The only way I can imagine improving the recipe would be to substitute honey for the refined sugar. But then I would have mead, and the dandelions might be superfluous.
As it is, our sweet, spicy, slightly bitter dandelion wine makes an excellent low-budget treat for the bleak mid-winter. I recommend drinking it cold, preferably by a warm fire.
Isn't it amazing that summer can actually be bottled not only as wine but also as a perfume? I am sure there are many other interpretations of the book and most probably other artisan perfumes but I could not help avoiding it. And there are serious reasons for that. If you have read Bradbury's books, you know how beautiful his descriptions are, how deeply involved you become with the plot. I love the writer not only for his beautiful language in his stories but also for the love and kindness, the sweetness of childhood memories...

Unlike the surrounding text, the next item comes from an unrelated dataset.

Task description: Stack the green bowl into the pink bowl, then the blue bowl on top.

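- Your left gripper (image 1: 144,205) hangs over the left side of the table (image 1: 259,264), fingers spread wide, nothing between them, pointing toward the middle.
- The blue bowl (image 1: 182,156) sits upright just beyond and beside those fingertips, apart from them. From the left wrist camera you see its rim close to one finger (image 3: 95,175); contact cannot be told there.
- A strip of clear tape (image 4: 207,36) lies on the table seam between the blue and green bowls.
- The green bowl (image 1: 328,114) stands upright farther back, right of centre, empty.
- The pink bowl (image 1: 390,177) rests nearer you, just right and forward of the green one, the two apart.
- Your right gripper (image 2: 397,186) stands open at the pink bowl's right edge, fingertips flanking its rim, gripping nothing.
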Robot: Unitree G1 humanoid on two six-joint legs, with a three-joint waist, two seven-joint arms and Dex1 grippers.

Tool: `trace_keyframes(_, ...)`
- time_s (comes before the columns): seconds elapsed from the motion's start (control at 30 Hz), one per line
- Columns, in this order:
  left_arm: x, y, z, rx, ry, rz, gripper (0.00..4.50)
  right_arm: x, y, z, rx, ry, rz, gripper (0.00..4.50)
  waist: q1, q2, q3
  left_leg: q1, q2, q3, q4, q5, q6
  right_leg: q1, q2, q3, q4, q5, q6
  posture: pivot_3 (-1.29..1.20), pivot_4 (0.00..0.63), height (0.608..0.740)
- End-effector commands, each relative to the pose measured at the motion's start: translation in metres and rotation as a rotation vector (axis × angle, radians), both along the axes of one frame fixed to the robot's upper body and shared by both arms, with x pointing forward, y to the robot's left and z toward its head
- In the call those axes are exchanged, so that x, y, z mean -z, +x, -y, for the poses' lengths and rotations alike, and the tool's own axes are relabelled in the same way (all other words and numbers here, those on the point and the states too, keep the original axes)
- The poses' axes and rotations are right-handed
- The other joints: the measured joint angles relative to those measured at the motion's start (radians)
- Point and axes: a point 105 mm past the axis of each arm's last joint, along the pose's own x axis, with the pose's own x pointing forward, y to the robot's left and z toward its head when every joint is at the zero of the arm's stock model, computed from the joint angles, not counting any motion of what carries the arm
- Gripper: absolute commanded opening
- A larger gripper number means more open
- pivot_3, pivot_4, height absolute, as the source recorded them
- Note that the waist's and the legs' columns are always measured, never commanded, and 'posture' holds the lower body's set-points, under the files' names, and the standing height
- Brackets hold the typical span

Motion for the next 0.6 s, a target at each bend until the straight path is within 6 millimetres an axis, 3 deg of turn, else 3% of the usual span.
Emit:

“I’m ALIVE. Thinking about it, noticing it, is new. You do things and don’t watch. Then all of a sudden you look and see what you’re doing and it’s the first time, really.”
― Ray Bradbury, Dandelion Wine
A few years ago I smelled magnolia oil for the first time, I did not really like it first. So the bottle was just standing on the shelf for a couple of years or more. A few weeks ago I smelled the oil again, and, to my surprise the aroma was amazing! The oil has aged, just like wine, losing its top pepper like notes and leaving the clean floral notes, perfect for the first savour. White champaca, as it is also called, had the notes I needed for my dandelion perfume: bitter-floral-honey, tea like and very clean. In fact, the clean notes start the perfume and finish it, while the heart stays warm, balmy and summery. It is not about sweet sugary notes but rather mellow, wine like, with light citrus and spicy notes. Is it not how summer starts and ends? Fresh, warm, dulcet and at the end - breezy with crisp mornings in September or even in October, if it is an Indian summer.
The idea is that dandelion wine is a concentration of long warm summer days and nights, well aged, it must be drunk in small amounts.
The perfume, as all my line, is unisex and can be worn at any season of the year.
He shut his eyes.
June dawns, July noons, August evenings over, finished, done, and gone forever with
only the sense of it all left here in his head. Now, a whole autumn, a white winter, a cool
and greening spring to figure sums and totals of summer past. And if he should forget,
the dandelion wine stood in the cellar, numbered huge for each and every day. He would
go there often, stare straight into the sun until he could stare no more, then close his
eyes and consider the burned spots, the fleeting scars left dancing on his warm eyelids;
arranging, rearranging each fire and reflection until the pattern was clear . . .So thinking, he slept.
And, sleeping, put an end to Summer, 1928.
P.S. If you ask me what are the other two stories in the book I always keep? They are To Kill a Mockingbird and The Catcher in the Rye which I have also re-read many times. But Dandelion Wine and Farewell Summer are the novels which are the closest to my heart and soul.
R. Bradbury was born and died in summer (August and June accordingly).